On geological time scales, and before humans came along, there have been major-though-slow shifts in both the Earth and the sun that have made temperature and CO2 levels rise and fall. These variations have been driven mostly by changes in the amount of sunlight hitting the earth’s surface because of periodic variations in Earth’s orbit called Milankovich Cycles. Here’s a chart showing those rises and falls in the Earth’s CO2 and temperature. Each period of change is initiated by the changes in Earth’s orbit, and then CO2 and temperature push each other up or down. CO2 generally stayed between 180 and 320 parts per million (ppm) until emissions related to the Industrial Revolution began to heat things up.

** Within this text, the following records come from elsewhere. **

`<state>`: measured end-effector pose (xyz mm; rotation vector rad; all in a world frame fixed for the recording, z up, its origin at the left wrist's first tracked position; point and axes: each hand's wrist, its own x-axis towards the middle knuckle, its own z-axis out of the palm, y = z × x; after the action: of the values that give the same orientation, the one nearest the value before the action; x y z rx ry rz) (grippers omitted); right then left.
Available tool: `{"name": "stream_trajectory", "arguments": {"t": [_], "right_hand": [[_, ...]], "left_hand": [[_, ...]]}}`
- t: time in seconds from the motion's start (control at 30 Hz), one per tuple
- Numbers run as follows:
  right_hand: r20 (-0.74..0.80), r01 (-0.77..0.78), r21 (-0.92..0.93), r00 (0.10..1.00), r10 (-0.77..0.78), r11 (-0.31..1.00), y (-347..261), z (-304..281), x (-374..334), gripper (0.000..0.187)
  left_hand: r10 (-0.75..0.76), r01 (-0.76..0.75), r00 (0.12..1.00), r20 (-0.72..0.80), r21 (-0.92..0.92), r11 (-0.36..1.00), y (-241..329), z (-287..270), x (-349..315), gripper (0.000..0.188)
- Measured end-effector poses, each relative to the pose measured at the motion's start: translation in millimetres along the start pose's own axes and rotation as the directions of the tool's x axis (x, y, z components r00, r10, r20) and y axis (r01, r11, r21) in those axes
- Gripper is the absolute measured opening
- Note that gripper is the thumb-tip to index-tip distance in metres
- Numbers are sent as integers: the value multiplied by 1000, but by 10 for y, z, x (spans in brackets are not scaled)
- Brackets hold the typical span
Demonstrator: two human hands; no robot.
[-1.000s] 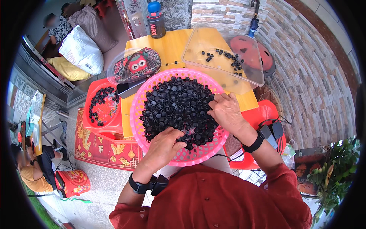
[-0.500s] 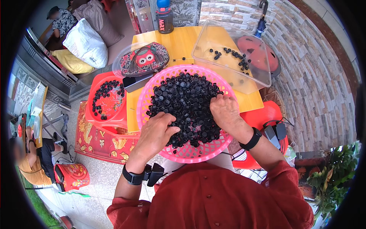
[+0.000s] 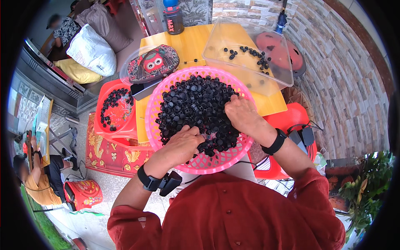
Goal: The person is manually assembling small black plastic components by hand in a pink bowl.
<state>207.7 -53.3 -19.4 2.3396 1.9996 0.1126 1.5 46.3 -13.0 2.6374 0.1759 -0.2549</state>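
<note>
A pink lattice basket (image 3: 246, 83) holds a large heap of small black plastic caps (image 3: 193, 100). Low on the heap's left side, my left hand (image 3: 183, 146) lies with its fingers bent down among the caps. At the right edge of the heap is my right hand (image 3: 243, 114), its fingers curled in and pressed against the caps. Both sets of fingertips are partly hidden, so whatever they hold does not show. Beneath the hands, a patch of pink basket bottom shows through the caps.
A yellow table (image 3: 191, 41) carries a clear plastic bin (image 3: 287, 79) with a few caps, an owl-patterned case (image 3: 154, 62) and a dark bottle (image 3: 173, 21). To the left, a red stool (image 3: 100, 121) holds more caps. Another person (image 3: 37, 179) sits at far left.
My left hand has moved right, deeper among the caps, and its fingers have bent in. My right hand stays at the heap's right edge. The whole view has shifted slightly.
</note>
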Motion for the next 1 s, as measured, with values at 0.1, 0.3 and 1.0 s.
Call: {"name": "stream_trajectory", "arguments": {"t": [0.1, 0.3, 1.0], "right_hand": [[55, 6, 25, 998, -7, 1000, 24, -69, -3, 14], [187, -46, 616, 978, -90, 786, 169, -223, 7, 7], [168, -157, 952, 986, 18, -264, -97, -502, -423, 8]], "left_hand": [[16, -15, 999, -34, 56, 998, -37, 41, 1, 20], [-56, 55, 998, -31, -50, 997, 61, -101, -139, 15], [-326, -185, 937, -130, -972, -145, 135, -63, -272, 21]]}}
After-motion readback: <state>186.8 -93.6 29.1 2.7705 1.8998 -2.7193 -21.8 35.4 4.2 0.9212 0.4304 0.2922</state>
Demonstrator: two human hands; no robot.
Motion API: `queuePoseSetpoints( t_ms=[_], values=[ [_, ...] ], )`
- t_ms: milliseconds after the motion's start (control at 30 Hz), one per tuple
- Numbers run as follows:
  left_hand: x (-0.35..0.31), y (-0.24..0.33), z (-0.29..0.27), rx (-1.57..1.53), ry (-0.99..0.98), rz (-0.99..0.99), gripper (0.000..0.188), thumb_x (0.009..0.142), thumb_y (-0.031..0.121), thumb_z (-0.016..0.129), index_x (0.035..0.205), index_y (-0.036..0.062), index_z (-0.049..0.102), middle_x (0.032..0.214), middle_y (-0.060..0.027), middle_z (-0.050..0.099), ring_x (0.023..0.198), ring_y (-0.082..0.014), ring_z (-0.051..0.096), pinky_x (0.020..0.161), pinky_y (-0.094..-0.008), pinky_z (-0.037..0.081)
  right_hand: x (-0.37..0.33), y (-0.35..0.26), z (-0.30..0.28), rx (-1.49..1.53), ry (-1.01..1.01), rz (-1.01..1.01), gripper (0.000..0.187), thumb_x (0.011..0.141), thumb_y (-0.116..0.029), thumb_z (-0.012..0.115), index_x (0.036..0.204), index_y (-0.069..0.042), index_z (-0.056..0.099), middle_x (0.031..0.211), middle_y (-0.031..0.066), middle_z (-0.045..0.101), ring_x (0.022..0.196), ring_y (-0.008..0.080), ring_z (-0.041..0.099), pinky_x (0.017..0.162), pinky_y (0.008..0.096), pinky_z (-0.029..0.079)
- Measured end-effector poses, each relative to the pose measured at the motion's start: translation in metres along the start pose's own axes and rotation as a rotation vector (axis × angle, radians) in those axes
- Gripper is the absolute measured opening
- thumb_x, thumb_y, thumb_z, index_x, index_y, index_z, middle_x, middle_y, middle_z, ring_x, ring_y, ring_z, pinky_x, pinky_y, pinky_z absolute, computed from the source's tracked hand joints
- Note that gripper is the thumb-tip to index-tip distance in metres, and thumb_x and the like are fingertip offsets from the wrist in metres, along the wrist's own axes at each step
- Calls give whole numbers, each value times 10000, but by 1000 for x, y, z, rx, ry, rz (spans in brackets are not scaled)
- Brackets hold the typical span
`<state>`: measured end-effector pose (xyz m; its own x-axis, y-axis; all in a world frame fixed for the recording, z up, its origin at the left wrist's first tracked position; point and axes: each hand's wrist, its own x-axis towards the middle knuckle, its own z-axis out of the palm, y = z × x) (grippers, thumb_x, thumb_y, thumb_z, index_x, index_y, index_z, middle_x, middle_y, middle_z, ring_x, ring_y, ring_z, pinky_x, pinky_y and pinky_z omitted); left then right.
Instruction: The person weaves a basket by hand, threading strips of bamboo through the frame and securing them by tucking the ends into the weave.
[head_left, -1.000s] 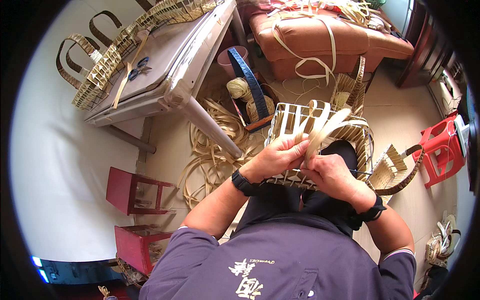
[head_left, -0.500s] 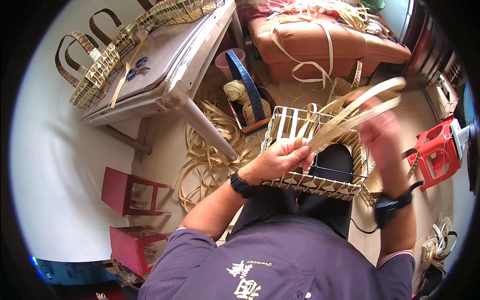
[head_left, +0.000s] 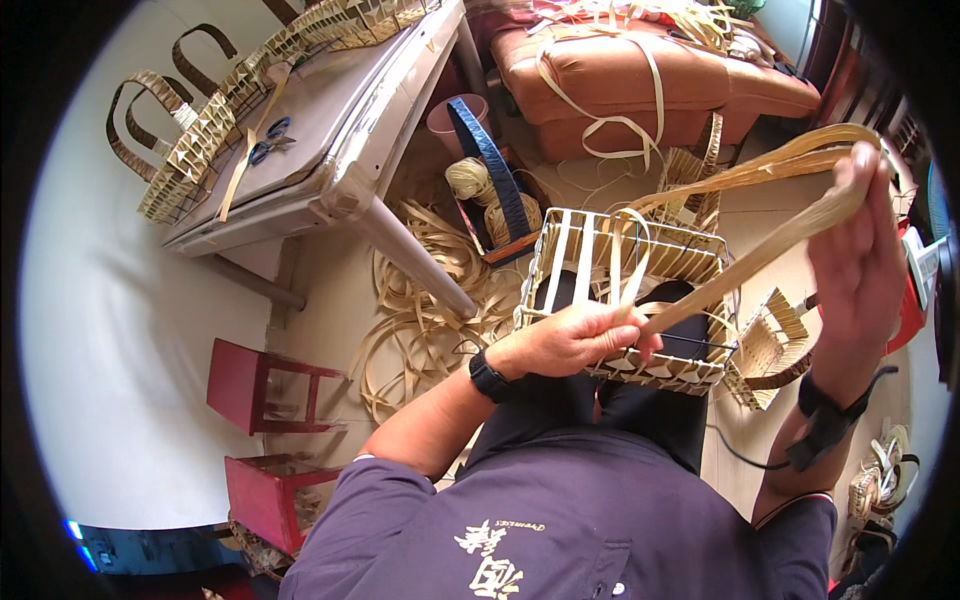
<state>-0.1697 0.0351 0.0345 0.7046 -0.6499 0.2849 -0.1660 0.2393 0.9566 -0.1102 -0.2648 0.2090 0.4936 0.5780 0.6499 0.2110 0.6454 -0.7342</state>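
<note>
A rectangular wire basket frame (head_left: 722, 262), partly woven with pale flat strips, rests on my lap. My left hand (head_left: 598, 335) is at its near side, thumb and fingers pinching a tan flat strip (head_left: 760, 258) beside the wire. From there the strip stretches up to the right to my right hand (head_left: 858, 255), raised well clear of the frame. That hand's fingers are pressed together against the strip, slightly blurred. Beyond them the strip bends over and runs back as a long loop (head_left: 765, 168) toward the frame's far side. A small loop of strip (head_left: 632, 255) stands above the left hand.
Loose strips (head_left: 430, 265) lie heaped on the floor by the table leg. A blue-handled basket (head_left: 490, 165) holds twine balls. Scissors (head_left: 270, 142) and woven baskets (head_left: 190, 150) sit on the table (head_left: 330, 130). Another woven basket (head_left: 775, 345) is close to my right; red stools (head_left: 240, 385) stand left.
My right hand has swung outward to the right, drawing the strip out into a longer, tauter length. My left hand has shifted slightly right and down, still pinching.
</note>
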Motion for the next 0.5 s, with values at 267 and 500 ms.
queuePoseSetpoints(
  t_ms=[267,500],
  values=[
    [-6,0,-12,-21,140,-189,276,1206,288,506,1065,103,654,848,84,590,656,-3,445,574,-182,355,-49,121,36,-265,465,722,247,1089,-159,673,1273,6,681,810,4,671,643,69,540,578,270,457],
    [-6,4,-12,-41,131,-90,324,1209,322,489,1172,78,700,799,79,576,609,5,395,543,-198,316,-71,171,46,-974,-84,655,141,1024,-143,719,997,-5,732,704,44,666,652,153,614,642,344,504]
  ],
)
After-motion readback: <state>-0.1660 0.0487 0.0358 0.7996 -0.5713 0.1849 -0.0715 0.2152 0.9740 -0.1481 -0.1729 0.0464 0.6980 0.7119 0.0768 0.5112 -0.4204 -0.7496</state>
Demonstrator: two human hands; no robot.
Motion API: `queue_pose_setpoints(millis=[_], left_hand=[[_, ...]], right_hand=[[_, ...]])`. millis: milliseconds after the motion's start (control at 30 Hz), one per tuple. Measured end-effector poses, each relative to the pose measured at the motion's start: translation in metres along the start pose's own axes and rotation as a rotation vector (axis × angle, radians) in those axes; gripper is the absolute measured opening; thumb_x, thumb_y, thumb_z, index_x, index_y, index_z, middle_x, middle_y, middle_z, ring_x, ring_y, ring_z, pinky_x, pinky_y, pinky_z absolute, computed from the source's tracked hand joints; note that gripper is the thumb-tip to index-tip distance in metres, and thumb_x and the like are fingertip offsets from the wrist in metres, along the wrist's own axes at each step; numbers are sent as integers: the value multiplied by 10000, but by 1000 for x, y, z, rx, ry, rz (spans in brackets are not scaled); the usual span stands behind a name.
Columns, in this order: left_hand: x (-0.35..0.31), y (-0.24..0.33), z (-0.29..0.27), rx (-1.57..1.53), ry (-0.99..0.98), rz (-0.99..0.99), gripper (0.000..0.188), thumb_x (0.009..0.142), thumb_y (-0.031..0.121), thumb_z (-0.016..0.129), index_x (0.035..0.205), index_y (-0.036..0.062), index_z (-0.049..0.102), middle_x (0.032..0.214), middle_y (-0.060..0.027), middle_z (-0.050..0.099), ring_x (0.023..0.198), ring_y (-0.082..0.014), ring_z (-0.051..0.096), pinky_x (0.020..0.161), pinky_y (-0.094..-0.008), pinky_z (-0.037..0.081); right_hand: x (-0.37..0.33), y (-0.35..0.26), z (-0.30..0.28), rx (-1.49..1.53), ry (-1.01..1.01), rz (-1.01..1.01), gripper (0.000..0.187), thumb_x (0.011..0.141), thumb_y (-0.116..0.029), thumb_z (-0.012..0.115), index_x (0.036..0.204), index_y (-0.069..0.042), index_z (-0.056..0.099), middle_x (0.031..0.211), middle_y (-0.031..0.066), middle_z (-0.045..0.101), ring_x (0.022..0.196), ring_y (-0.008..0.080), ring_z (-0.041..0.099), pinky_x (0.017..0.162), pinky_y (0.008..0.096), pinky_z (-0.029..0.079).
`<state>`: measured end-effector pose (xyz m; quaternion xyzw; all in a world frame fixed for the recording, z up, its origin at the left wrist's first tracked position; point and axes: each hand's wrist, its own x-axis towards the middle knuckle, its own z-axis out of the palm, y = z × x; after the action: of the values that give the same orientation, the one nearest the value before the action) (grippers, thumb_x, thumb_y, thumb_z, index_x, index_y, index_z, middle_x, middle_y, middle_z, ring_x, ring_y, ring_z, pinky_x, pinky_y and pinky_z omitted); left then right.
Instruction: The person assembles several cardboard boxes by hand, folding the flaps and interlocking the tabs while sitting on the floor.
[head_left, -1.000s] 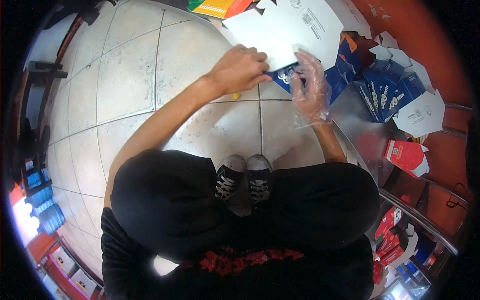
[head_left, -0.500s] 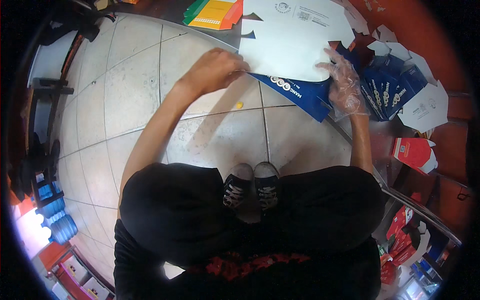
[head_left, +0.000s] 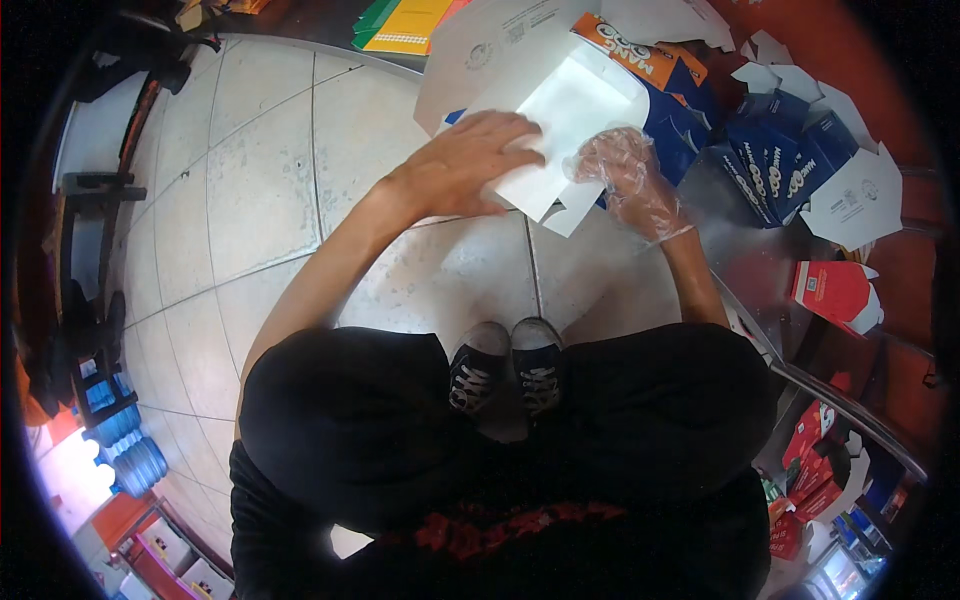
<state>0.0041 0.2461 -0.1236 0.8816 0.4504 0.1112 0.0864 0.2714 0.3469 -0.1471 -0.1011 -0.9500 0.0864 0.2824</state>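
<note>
— Left hand [head_left: 470, 165]?
— Bare, spread flat on the white side of the flat carton blank [head_left: 570, 125], over the tiled floor [head_left: 260, 190].
— Right hand [head_left: 625, 175]?
— In clear glove, curled around the blank's right edge, beside the blue cartons [head_left: 775, 165].

I see a white carton blank [head_left: 570, 120] with an orange-and-blue printed face under my bare left hand [head_left: 470, 165], while my right hand [head_left: 625, 175] wears a clear, glossy plastic glove. Beside it lies a pile of dark blue cartons [head_left: 775, 165] with white undersides. A red carton [head_left: 835, 292] sits further right. Yellow and green sheets [head_left: 400, 22] lie at the top. The floor tiles [head_left: 250, 170] are pale grey, speckled. My shoes [head_left: 505, 365] are black with white laces and toe caps, my clothes black.
</note>
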Motion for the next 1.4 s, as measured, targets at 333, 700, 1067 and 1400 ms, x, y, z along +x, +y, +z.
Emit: queue_pose_setpoints(millis=[333,700,1067,1400], left_hand=[[1,-6,22,329,-14,-49,514,885,65,676,1374,171,558,1409,-82,584,1284,-301,572,1164,-452,397],[4,1,16,-32,124,-238,446,790,-106,591,1187,83,670,1161,-134,692,1001,-351,686,849,-413,577],[37,-9,6,-2,110,-430,281,799,-2,653,1060,94,695,903,-149,721,879,-375,702,754,-483,561],[53,-36,16,37,15,-186,306,913,94,624,1218,95,589,1089,-123,641,990,-329,654,873,-466,519]], right_hand=[[1,-4,-3,-72,34,59,277,733,66,616,922,-108,721,1120,52,657,1111,262,620,1012,405,477],[-3,11,-8,233,69,135,352,699,163,612,942,-65,729,1135,91,676,1172,314,619,1009,413,514],[-2,9,0,261,-25,146,226,824,35,652,980,-109,731,1113,106,698,1122,309,643,1049,454,478],[-7,2,20,-91,-31,206,221,861,-162,734,1071,-221,771,1141,-44,696,1161,156,560,1036,374,347]])
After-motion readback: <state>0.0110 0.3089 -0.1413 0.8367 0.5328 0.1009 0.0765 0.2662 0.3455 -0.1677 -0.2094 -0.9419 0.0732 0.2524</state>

During this whole time, some carbon-rich plant life was being buried under the surface. Some of that plant life, depending on the geological history around it, became one of the “fossil fuels”: coal, crude oil, or methane (“natural gas”).
Each fossil fuel, as it was recovered by humans in large quantities, transformed human civilization through the energy that was released by burning it. This technological revolution made (and continues to make) some people quite rich, raised the standard of living for many, and generally harmed only those who lived near extraction sites, or downwind of where the fuel was burned.
But when human civilization began to reach a critical size and velocity of expansion, the burning of those fossil fuels started changing the composition of the atmosphere, and thus the global average temperature. If we zoom in to that chart to focus on the last 100+ years, we see rapidly rising temperatures beginning especially around 1980:
We are entering unknown territory, with CO2 levels breaking through and beyond 400 ppm. Temperatures are beginning to respond, but there is a lag time, and we have already “baked in” a lot of temperature rise. The climate system is complex enough that scientists are still working out where the “tipping points” are. When will positive feedback loops that act to accelerate climate change overcome the negative feedback loops that tend to keep it in check? We don’t know yet, and we don’t want to find out by hitting them.
The climate change challenge for all of humanity is to reduce or eliminate our use of fossil fuels as quickly as possible, to keep future climate change to a livable minimum.